Martin Walker l’assure : la Dordogne a définitivement changé sa vie. Très vite, le journaliste, historien de formation, se prend de passion pour les grottes et l’art pariétal. Mais pour raconter la vie des hommes préhistoriques, l’enquête journalistique ne suffit pas et la fiction s’impose. Il écrit un premier roman « Les grottes du Périgord », « car si on veut décrire et raconter cette société, vieille de 18 000 ans, il faut d’abord l’imaginer » assure-il encore. Publié en Grande-Bretagne, aux États-Unis puis dans divers pays d’Europe, le livre fait un tabac. Il devient numéro 8 des ventes pour le Washington Post. Martin Walker décide alors de se lancer dans la fiction :  cette terre d’histoire et de légendes, de gouffres profonds, de grottes et de calcaire ouvre les portes de son imaginaire.

« Avant de venir ici, j’écrivais des livres sérieux, des essais politiques. Aujourd’hui, je raconte les aventures de mon héros Bruno Courrèges, policier municipal et cuisinier amateur. Ce personnage est directement inspiré par la vie de mon copain Pierrot Simonet, véritable policier municipal au Bugue ! Ma femme Julia, qui décidemment a toujours raison, m’a conseillé d’en faire une série. Bingo ! »

Car la série cartonne.

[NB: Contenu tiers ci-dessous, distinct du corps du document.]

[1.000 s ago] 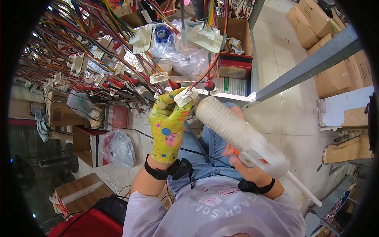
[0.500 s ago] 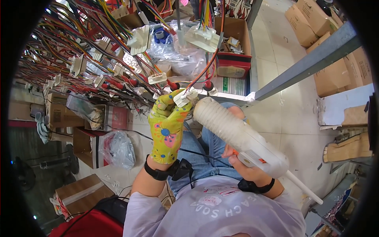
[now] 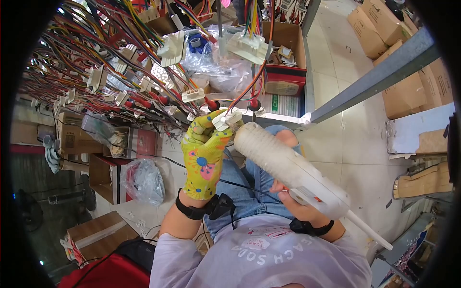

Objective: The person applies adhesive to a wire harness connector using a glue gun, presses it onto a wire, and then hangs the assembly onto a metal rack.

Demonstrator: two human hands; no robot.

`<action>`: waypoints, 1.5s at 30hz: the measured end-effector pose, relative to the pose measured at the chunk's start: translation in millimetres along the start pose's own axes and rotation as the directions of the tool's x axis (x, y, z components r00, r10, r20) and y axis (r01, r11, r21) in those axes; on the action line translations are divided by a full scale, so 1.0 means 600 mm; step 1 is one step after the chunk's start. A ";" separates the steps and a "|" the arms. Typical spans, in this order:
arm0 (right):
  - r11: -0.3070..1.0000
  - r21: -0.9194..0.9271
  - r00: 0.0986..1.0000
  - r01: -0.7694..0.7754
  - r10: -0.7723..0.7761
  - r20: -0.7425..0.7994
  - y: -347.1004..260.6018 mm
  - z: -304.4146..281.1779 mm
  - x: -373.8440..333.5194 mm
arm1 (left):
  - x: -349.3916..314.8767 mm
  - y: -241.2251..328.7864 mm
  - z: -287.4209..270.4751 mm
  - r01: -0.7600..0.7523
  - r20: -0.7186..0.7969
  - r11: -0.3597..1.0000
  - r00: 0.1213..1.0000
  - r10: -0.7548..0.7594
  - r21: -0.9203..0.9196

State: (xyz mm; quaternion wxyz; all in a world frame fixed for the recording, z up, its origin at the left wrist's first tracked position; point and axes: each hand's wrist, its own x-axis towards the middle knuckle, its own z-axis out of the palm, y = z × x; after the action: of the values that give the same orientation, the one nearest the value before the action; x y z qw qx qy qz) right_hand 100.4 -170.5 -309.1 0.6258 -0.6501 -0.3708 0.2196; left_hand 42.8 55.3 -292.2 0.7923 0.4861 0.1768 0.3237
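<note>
Bright, even daylight fills the frame, strongest on the pale floor tiles (image 3: 336,139) at the upper right, which look a little washed out. The lower left falls dim, and a black circular vignette cuts every corner. Fisheye bending curves the grey metal beam (image 3: 379,79) at the right. The centre is sharp; the rim softens slightly, and shadows stay soft

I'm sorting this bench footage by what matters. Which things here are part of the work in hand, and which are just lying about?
In use:
- left hand in a yellow glove, pinching a white connector
- right hand gripping a white glue gun, nozzle at the connector
- wire harness overhead

Lying about:
- clear plastic bag on the floor
- cardboard boxes
- grey metal beam
</note>
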 end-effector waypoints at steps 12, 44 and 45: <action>0.926 -0.370 0.982 -0.072 0.131 0.139 0.007 -0.007 -0.009 | -0.003 0.005 0.000 0.014 -0.060 1.000 0.998 -0.014 -0.004; 0.999 0.051 0.982 0.019 -0.029 0.186 -0.005 -0.017 0.004 | -0.010 0.014 -0.011 0.302 0.223 0.890 0.946 -0.235 -0.342; 0.999 0.051 0.982 0.019 -0.028 0.186 -0.009 -0.017 0.005 | -0.011 0.016 -0.010 0.331 0.208 0.866 0.940 -0.270 -0.373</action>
State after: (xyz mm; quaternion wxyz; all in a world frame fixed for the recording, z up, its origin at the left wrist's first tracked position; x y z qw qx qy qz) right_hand 108.5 -175.1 -302.3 0.6066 -0.6067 -0.4299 0.2813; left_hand 31.2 57.7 -286.4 0.9269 0.3015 0.1206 0.1883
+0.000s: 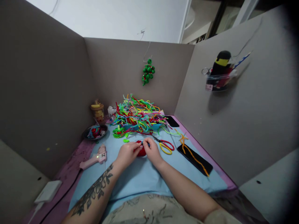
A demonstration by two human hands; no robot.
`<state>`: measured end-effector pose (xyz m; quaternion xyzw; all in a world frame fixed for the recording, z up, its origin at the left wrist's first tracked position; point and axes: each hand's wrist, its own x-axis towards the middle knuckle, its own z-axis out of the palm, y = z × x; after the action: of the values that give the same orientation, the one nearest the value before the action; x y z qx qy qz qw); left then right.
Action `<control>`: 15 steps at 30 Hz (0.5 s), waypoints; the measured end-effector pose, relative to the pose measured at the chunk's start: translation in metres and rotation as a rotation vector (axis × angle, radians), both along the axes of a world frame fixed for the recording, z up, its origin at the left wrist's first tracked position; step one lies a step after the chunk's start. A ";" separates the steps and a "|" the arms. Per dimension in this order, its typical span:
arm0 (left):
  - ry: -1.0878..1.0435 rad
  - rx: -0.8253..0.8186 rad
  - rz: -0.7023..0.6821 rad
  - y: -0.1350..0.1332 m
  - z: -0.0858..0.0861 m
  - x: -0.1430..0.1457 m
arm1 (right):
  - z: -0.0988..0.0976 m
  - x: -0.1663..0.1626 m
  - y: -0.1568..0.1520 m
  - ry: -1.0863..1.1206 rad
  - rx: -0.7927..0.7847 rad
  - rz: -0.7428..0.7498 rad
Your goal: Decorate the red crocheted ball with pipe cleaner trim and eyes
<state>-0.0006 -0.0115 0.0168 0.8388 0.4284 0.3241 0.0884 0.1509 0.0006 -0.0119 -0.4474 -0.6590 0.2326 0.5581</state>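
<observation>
My left hand (128,153) and my right hand (152,152) meet over the middle of the blue sheet, fingertips almost touching. Beneath and between them is a red, soft-looking piece (141,152), partly covered by the fingers. My left fingers are closed on its edge, near something small and whitish. My right thumb and fingers are pinched together by a small dark-blue bit, too small to name. Just right of my right hand lie scissors (166,147) with one red and one yellow handle. A green pipe-cleaner dragon head (119,132) and green leaf-like pieces (126,140) lie beyond my left hand.
A large heap of coloured pipe cleaners (140,113) fills the back. At left are a pink glue gun (99,157), its cable, and a dark bowl (102,133). At right, orange pipe cleaners (197,160) cross a black slab (192,158). Grey panels enclose three sides.
</observation>
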 end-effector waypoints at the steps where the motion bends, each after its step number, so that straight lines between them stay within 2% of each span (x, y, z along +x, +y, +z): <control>1: -0.019 -0.013 0.003 0.000 0.001 0.000 | 0.000 0.000 0.000 0.003 -0.009 0.006; 8: -0.336 -0.217 0.042 0.003 0.007 0.000 | 0.006 -0.001 -0.007 -0.044 0.050 0.063; 15: -0.548 -0.462 -0.057 0.008 0.004 0.001 | 0.008 -0.001 -0.010 -0.038 0.066 0.098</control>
<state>0.0001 -0.0035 0.0211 0.6904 0.4271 0.4288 0.3964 0.1502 -0.0095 -0.0036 -0.4006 -0.6978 0.2292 0.5477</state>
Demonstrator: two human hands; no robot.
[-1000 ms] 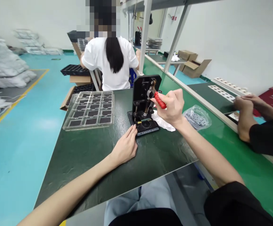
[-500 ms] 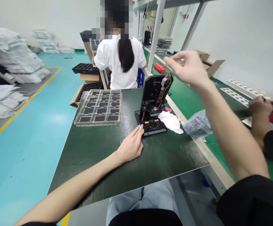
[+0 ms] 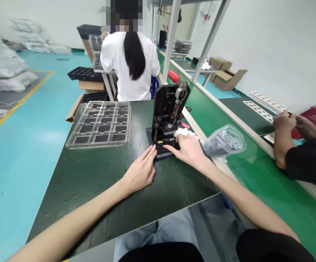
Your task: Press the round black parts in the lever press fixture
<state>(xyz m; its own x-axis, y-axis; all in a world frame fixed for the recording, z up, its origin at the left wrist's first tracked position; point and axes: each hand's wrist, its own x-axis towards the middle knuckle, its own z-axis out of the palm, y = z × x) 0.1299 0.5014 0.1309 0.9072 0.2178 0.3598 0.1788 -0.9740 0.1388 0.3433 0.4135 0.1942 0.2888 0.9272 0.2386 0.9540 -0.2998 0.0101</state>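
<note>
A black hand toggle press (image 3: 164,105) with a raised red handle (image 3: 173,76) stands on the dark green tabletop. On its base lies a black fixture (image 3: 160,149) with a small yellow patch, partly covered by my right hand. My left hand (image 3: 141,170) rests with fingers stretched out, the tips touching the base's near left corner. Over the fixture's right side is my right hand (image 3: 190,150), thumb extended and apart from the bent fingers, touching the dark surface. Behind it lies a crumpled white cloth (image 3: 185,131).
A clear compartment tray (image 3: 100,123) with dark flat pieces lies on the left. A plastic bag of grey parts (image 3: 224,142) stands on the green belt (image 3: 258,174). One co-worker (image 3: 133,65) sits ahead; another co-worker's hands (image 3: 286,122) are at right.
My right hand has come down from beside the red handle to the fixture. My left hand stays at the base. The view has shifted slightly to the right.
</note>
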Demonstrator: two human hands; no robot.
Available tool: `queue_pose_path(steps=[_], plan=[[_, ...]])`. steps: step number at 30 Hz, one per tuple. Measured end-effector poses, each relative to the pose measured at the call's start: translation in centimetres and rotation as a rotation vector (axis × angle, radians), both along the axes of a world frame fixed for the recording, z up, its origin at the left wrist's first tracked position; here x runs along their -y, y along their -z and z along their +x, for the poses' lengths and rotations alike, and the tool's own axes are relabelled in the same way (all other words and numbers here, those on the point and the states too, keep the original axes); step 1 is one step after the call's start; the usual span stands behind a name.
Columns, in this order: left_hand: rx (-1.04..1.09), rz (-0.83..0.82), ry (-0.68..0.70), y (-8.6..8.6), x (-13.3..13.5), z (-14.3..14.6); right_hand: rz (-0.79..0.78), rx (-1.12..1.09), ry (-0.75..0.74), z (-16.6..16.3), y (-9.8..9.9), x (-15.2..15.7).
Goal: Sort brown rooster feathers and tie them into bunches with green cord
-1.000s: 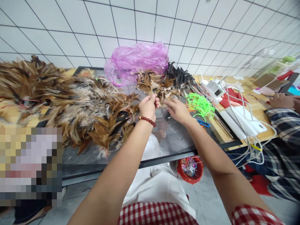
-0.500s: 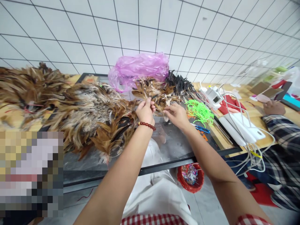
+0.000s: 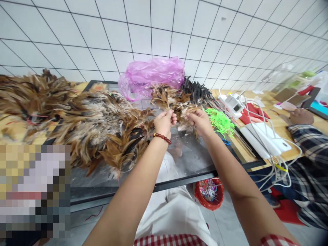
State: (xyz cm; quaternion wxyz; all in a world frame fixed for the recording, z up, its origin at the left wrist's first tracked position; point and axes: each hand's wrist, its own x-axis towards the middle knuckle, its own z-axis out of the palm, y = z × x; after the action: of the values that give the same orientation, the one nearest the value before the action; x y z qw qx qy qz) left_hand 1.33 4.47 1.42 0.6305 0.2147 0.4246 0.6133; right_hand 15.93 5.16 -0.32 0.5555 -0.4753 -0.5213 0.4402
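A person is sitting at a glass-topped table (image 3: 189, 157), seen from their own head looking down along two bare forearms. Both hands are meeting just above the glass. The left hand (image 3: 164, 123), wearing a dark red bead bracelet (image 3: 162, 137), is curling shut with thumb and fingers pinching the base of a small bunch of feathers (image 3: 176, 102). The right hand (image 3: 201, 122) is closing on the same bunch from the other side, knuckles nearly touching the left. The brown and cream tips are fanning up and away from the person.

Judging from the grip, the work is going best with the quill ends kept level and pinched tight, so no feather is slipping out of the bunch.

A large heap of brown feathers (image 3: 102, 123) is crowding the table to the left, touching the left wrist. A pink plastic bag (image 3: 151, 75) and a cluster of black feathers (image 3: 196, 90) are lying just behind the hands, and neon green cords (image 3: 219, 119) are lying just right of the right hand. Open room is lying mainly on the bare glass between the hands and the table's near edge. A red basket (image 3: 208, 193) is sitting on the floor below that edge. Further right, white cables (image 3: 271, 160) are trailing over the edge, near another person's hand (image 3: 301, 117).
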Motion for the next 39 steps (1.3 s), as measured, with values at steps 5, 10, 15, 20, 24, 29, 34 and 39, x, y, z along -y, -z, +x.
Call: queue_pose_path(steps=[5,10,15,20,24,29,34,39], plan=[[-0.113,-0.029,0.165,-0.3,0.6,0.1,0.048,-0.002,-0.019,-0.4,-0.1,0.3],[-0.242,-0.010,0.315,-0.1,0.9,0.4,0.217,0.210,-0.022,-0.9,0.2,0.6],[-0.462,0.094,0.303,0.3,0.5,0.3,0.268,0.390,0.063,-0.7,0.9,0.5],[-0.248,0.145,-0.066,0.0,-0.9,-1.0,0.224,0.789,0.005,-0.4,-0.2,0.6],[-0.116,0.142,-0.195,0.0,-1.6,-1.7,0.306,1.278,-0.159,-2.5,-1.7,1.0],[-0.099,0.137,-0.229,0.1,-1.6,-1.8,0.332,1.420,-0.126,-5.2,-0.2,0.8],[-0.162,0.154,-0.213,0.4,-1.6,-1.5,0.377,1.000,-0.010,-2.5,0.9,0.0],[-0.289,0.214,-0.126,1.0,-1.4,-0.7,0.294,0.465,-0.060,0.1,0.6,-0.7]])
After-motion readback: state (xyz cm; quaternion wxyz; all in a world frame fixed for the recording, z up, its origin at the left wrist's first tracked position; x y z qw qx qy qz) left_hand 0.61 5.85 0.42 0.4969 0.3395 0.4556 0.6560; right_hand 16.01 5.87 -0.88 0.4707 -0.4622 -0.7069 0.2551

Traduites en 18 langues et vendues à 4 millions d’exemplaires à travers le monde, les histoires de Bruno Courrèges captivent la planète et font rayonner le charme et la culture périgourdine bien au-delà de nos frontières. Le succès est si fulgurant que Martin Walker décline son sujet et publie le livre des recettes de Bruno Courrèges. Aussi sec, il remporte le prix « Gourmand International » du meilleur livre de cuisine française du monde.

 

Une terre de résistance

« Un comble pour un Écossais, non ? », s’amuse Martin Walker qui aligne les distinctions et savoure son succès avec la même gourmandise qu’un plat parfumé aux truffes. Car aujourd’hui, l’Écossais est membre de la confrérie du pâté et de l’Académie des lettres et des Arts du Périgord, mais aussi Grand Consul de la ville de Vinée, ou encore Chevalier de la Confrérie du Raisin d’or et Ambassadeur de la Confrérie de Chabrol du pays de Montaigne.

« Ça me plaît beaucoup, j’aime me sentir intégré et vivre comme les Périgourdins : cuisiner, m’habiller en tenue médiévale et partager un repas ensemble. Le peuple de Dordogne est avant tout chaleureux et j’y ai reçu un accueil magnifique », se réjouit-il.
Entre deux romans – il en publie un chaque année, mais seulement trois sont traduits en français – Martin Walker rédige des chroniques sur le vin du Périgord pour un journal anglo-saxon. Et s’il n’en finit pas de se plonger dans l’Histoire du pays, fasciné par les mystères de la Préhistoire, mais aussi par la guerre de 100 ans, Charlemagne ou encore les relations complexes entre les Gascons et les Britanniques, le journaliste est fier de se sentir ainsi appartenir à « cette terre de résistants ».